Neue Regierung dürfte am 20. Dezember angelobt werden

flickr.com/ Gregor Tatschl (CC BY-SA 2.0)

Die neue Bundesregierung dürfte am 20. Dezember von Bundespräsident Van der Bellen ange­lobt wer­den. In der Sitzung der Chefverhandler wurde am gest­ri­gen Donnerstag das erste Mal über Termine gespro­chen, hieß es am Freitag aus Verhandlerkreisen gegen­über der APA. Sollte die­ser ange­peilte Zeitplan nicht hal­ten, könnte die Angelobung auch am 8. Jänner statt­fin­den. Qualität gehe vor Tempo, hieß es.

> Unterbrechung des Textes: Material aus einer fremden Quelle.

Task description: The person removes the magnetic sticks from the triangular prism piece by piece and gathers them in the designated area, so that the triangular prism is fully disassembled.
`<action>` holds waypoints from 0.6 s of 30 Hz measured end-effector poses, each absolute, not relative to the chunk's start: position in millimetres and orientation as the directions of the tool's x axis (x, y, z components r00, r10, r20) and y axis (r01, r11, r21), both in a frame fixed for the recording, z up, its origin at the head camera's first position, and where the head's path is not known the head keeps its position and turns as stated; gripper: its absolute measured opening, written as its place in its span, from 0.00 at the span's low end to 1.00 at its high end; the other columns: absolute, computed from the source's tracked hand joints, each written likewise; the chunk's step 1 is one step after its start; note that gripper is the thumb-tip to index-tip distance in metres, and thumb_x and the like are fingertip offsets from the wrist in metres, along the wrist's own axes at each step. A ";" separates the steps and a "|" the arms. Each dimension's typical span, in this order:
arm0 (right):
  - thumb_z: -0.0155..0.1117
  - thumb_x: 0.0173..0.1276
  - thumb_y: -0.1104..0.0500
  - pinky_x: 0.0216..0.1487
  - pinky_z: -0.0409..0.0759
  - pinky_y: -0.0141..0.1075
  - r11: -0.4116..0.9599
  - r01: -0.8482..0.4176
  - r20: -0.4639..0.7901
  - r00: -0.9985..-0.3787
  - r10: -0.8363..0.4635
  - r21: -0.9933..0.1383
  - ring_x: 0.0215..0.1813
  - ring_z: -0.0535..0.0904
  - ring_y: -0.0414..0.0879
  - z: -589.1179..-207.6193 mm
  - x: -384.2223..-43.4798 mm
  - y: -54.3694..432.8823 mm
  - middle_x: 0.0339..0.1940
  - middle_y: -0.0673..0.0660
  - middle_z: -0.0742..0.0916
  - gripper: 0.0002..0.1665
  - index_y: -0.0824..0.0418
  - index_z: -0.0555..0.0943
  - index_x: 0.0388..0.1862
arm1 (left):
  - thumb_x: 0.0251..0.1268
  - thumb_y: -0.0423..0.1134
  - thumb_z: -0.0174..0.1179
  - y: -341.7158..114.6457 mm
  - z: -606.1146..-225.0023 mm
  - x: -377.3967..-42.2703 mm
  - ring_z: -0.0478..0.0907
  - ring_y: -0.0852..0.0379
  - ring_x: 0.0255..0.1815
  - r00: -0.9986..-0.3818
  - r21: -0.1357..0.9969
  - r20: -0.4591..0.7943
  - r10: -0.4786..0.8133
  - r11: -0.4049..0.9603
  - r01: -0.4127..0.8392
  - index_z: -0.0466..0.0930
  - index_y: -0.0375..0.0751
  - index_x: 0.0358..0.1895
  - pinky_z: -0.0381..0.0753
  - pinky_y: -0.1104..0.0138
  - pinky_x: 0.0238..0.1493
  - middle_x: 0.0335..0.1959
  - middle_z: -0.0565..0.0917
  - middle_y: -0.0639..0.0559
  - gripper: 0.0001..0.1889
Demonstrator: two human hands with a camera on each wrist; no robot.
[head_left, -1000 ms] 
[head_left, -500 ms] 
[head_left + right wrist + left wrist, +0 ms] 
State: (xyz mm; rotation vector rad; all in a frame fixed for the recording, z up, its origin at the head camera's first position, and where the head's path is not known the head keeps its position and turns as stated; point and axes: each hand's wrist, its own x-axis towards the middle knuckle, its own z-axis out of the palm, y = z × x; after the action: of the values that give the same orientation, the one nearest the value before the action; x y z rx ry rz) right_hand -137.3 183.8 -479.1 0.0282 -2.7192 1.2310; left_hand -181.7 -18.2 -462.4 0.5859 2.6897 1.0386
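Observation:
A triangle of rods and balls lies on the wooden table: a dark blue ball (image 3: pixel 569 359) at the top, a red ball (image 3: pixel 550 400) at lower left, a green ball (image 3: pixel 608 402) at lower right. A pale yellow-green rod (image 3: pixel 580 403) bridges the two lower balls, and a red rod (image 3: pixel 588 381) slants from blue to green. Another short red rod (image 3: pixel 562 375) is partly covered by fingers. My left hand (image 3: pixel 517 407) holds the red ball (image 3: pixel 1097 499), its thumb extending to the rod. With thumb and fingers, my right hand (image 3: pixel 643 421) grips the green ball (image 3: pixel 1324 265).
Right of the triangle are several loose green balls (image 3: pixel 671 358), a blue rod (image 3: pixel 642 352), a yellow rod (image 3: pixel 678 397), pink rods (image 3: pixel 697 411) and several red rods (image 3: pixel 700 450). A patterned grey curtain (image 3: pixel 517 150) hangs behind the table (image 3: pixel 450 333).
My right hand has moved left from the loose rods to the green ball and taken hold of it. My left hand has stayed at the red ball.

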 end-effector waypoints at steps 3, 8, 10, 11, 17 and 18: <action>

Die Koalitionsverhandler ÖVP und FPÖ haben in den ver­gan­ge­nen Wochen die Öffentlichkeit wie­der­holt mit Häppchen aus den lau­fen­den Gesprächen ver­sorgt. Die gro­ßen Brocken feh­len aller­dings, zu den Finanzen gibt es noch kei­ner­lei Informationen. Am kon­kre­tes­ten sind bis­her die Pläne bei der Inneren Sicherheit und der Bildung, wobei es auch hier noch keine Budgetdetails gibt.

Schwarz und Blau ver­han­deln mitt­ler­weile seit etwas mehr als einem Monat, am Freitag sol­len die Fachgruppen ihre Arbeit abschlie­ßen. Die zehn­köp­fige Steuerungsgruppe mit den Parteichefs Sebastian Kurz (ÖVP) und Heinz-Christian Strache (FPÖ) nimmt sich nun der heik­len Themen an, die in den Untergruppen nicht gelöst wer­den konn­ten. Personelles wurde offi­zi­ell bis­her aus­ge­spart. Fix dürfte jedoch sein, dass die FPÖ das Außenministerium mit der Publizistin und Nahostexpertin Karin Kneissl und das Infrastrukturministerium mit Norbert Hofer besetzt.

Wie die Vorhaben finan­ziert wer­den, lie­ßen Kurz und Strache auch auf Nachfrage noch offen. Festgehalten wurde, dass sich alle Fachgruppen an den von der Steuerungsgruppe vor­ge­ge­be­nen Budgetrahmen hal­ten und Mehrausgaben durch Gegenfinanzierung gedeckt sein müs­sen. Ziel von ÖVP und FPÖ ist bekannt­lich die Senkung der Steuer- und Abgabenquote in Richtung 40 Prozent. Bekannt ist bis­her aber nur, dass sie sich dabei auf Familien und Erwerbstätige kon­zen­trie­ren wol­len. Begünstigt wer­den die schwarz-blauen Pläne durch das starke Wirtschaftswachstum. Die OECD rech­nete jüngst sogar mit einem Budgetüberschuss im Jahr 2019.